Grep is a tool that originated from the UNIX world during the 1970’s. It can search through files and folders (directories in UNIX) and check which lines in those files match a given regular expression. Grep will output the filenames and the line numbers or the actual lines that matched the regular expression. All in all a very useful tool for locating information stored anywhere on your computer, even (or especially) if you do not really know where to look.
Using grep
If you type grep regex *.txt
grep will search through all text files in the current folder. It will apply the regex to each line in the files, and print (i.e. display) each line on which a match was found. This means that grep is inherently line-based. Regex matches cannot span multiple lines.
If you like to work on the command line, the traditional grep tool will make a lot of tasks easier. All Linux distributions (except tiny floppy-based ones) install a version of grep by default, usually GNU grep. If you are using Microsoft Windows, you will need to download and install it separately.

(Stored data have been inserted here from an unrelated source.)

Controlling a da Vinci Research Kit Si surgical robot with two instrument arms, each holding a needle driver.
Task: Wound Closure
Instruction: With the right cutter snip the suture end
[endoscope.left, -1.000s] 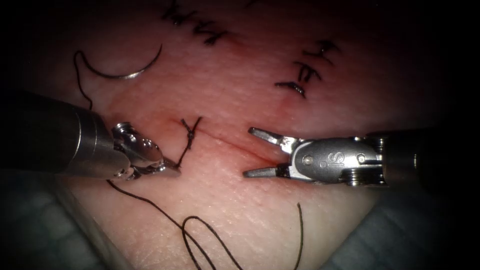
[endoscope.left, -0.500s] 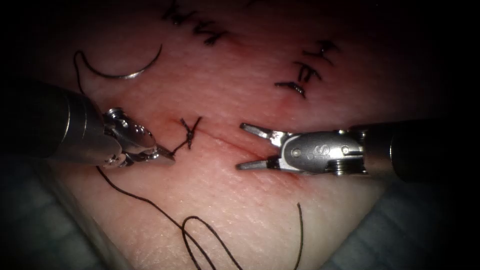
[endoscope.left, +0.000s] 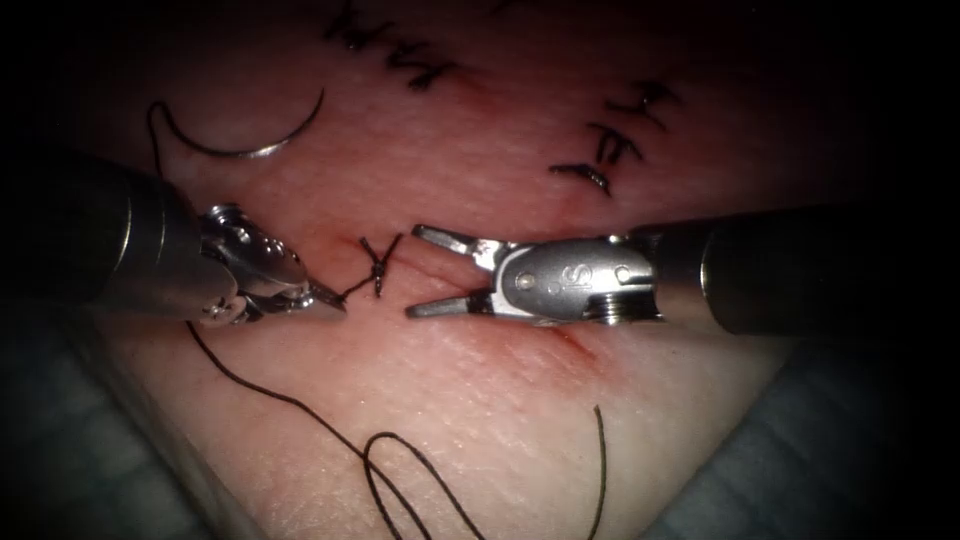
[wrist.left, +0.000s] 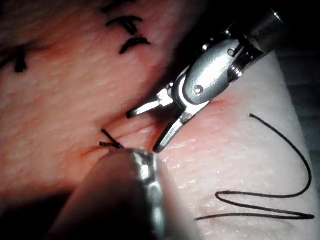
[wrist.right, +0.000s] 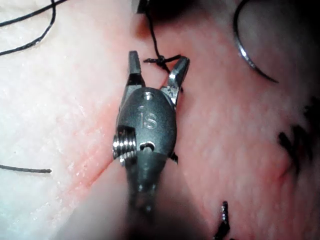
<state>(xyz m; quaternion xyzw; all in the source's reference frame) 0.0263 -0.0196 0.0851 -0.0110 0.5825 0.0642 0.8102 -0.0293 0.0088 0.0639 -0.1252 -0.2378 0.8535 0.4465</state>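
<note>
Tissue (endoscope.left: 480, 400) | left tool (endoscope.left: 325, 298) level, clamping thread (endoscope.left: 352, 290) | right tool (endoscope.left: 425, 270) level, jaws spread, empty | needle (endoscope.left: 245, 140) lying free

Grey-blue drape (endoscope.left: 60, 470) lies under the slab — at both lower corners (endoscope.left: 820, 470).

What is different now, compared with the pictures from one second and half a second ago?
The right gripper, jaws open and holding nothing, has moved left along the cut toward the knot. The left gripper, shut on the thread beside the knot, has shifted slightly up and left. The needle lies free on the tissue as before, and the loose thread loops are unchanged.
</note>
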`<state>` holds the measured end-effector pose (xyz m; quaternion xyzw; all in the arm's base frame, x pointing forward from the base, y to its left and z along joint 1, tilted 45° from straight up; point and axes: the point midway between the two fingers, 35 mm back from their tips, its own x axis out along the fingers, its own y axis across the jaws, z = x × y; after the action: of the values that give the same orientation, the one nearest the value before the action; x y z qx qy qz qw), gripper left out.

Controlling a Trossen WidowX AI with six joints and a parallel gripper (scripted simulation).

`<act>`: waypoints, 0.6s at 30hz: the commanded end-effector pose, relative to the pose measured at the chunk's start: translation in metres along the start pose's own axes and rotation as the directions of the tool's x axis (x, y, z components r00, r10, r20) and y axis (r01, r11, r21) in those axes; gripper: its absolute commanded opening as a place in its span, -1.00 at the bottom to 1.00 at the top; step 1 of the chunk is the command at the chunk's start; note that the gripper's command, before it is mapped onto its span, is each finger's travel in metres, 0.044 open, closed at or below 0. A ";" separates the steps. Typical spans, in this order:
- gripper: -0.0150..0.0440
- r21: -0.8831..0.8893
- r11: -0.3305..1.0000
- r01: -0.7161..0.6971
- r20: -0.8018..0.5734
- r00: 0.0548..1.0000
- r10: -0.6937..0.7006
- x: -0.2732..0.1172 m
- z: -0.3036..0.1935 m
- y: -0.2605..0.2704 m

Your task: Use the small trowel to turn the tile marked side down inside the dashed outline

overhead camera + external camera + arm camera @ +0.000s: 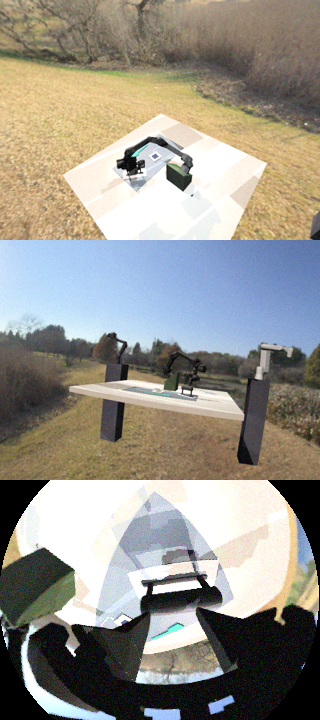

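Note:
The tile (155,156) (158,390) lies flat on the mat (147,165) (155,525), dark marked square up, beside the dashed outline. Part of the tile (123,621) shows behind a finger in the wrist view. The trowel, a white plate with a black raised handle (187,388) (181,599), stands at the mat's other end, handle up. My gripper (133,169) (190,382) (174,612) is open above the trowel, fingertips near the handle, with nothing between them. In the top view my gripper hides much of the handle.
A turquoise strip (140,150) (157,394) (169,631) lies along one mat edge, near the tile. A dark green block (178,176) (173,383) (40,585) stands beside the mat, close to my arm's base. Two other arms stand on pillars beyond the table.

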<state>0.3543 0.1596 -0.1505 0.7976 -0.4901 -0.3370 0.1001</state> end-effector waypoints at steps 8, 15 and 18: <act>0.53 0.350 0.935 0.048 -0.114 0.993 -0.009 0.006 0.010 0.005; 0.53 0.546 0.829 0.120 -0.180 0.983 -0.024 0.007 0.014 0.007; 0.53 0.620 0.769 0.156 -0.208 0.978 -0.031 0.007 0.016 0.008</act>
<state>0.3449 0.1561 -0.1573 0.8345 -0.5262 -0.1199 -0.1113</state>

If you use Borland development tools, you already have Borland’s Turbo GREP installed.
grep not only works with globbed files, but also with anything you supply on the standard input. When used with standard input, grep will print all lines it reads from standard input that match the regex. E.g.: the Linux find
command will glob the current directory and print all file names it finds, so find | grep regex
will print only the file names that match regex.
Grep’s Regex Engine
Most versions of grep use a regex-directed engine, like the regex flavors discussed in the regex tutorial on this website . However, grep’s regex flavor is very limited. On POSIX systems, it uses POSIX Basic Regular Expressions.
An enhanced version of grep is called egrep. It uses a text-directed engine. Since neither grep nor egrep support any of the special features such as lazy repetition or lookaround, and because grep and egrep only indicate whether a match was found on a particular line or not, this distinction does not matter, except that the text-directed engine is faster. On POSIX systems, egrep uses POSIX Extended Regular Expressions. Despite the name “extended”, egrep is almost the same as grep. It just uses a slightly different regex syntax and adds support for alternation, but loses support for backreferences.
GNU grep, the most popular version of grep on Linux, uses both a text-directed and a regex-directed engine. If you use backreferences it uses the regex-directed engine. Otherwise, it uses the faster text-directed engine. Again, for the tasks that grep is designed for, this does not matter to you, the user. If you type the “grep” command, you’ll use the GNU Basic Regular Expressions syntax. If you type the “egrep” command, you’ll use the GNU Extended Regular Expressions syntax. The GNU versions of grep and egrep have exactly the same capabilities, including alternation for grep and backreferences for egrep. They only use a slightly different syntax.
Beyond The Command Line
If you like to work on the command line, then the traditional grep tool is for you. But if you like to use a graphical user interface, there are many grep-like tools available for Windows and other platforms. Simply search for “grep” on your favorite software download site. Unfortunately, many grep tools come with poor documentation, leaving it up to you to figure out exactly which regex flavor they use. It’s not because they claim to be Perl-compatible, that they actually are. Some are almost perfectly compatible (but never identical, though), but others fail miserably when you want to use advanced and very useful constructs like lookaround.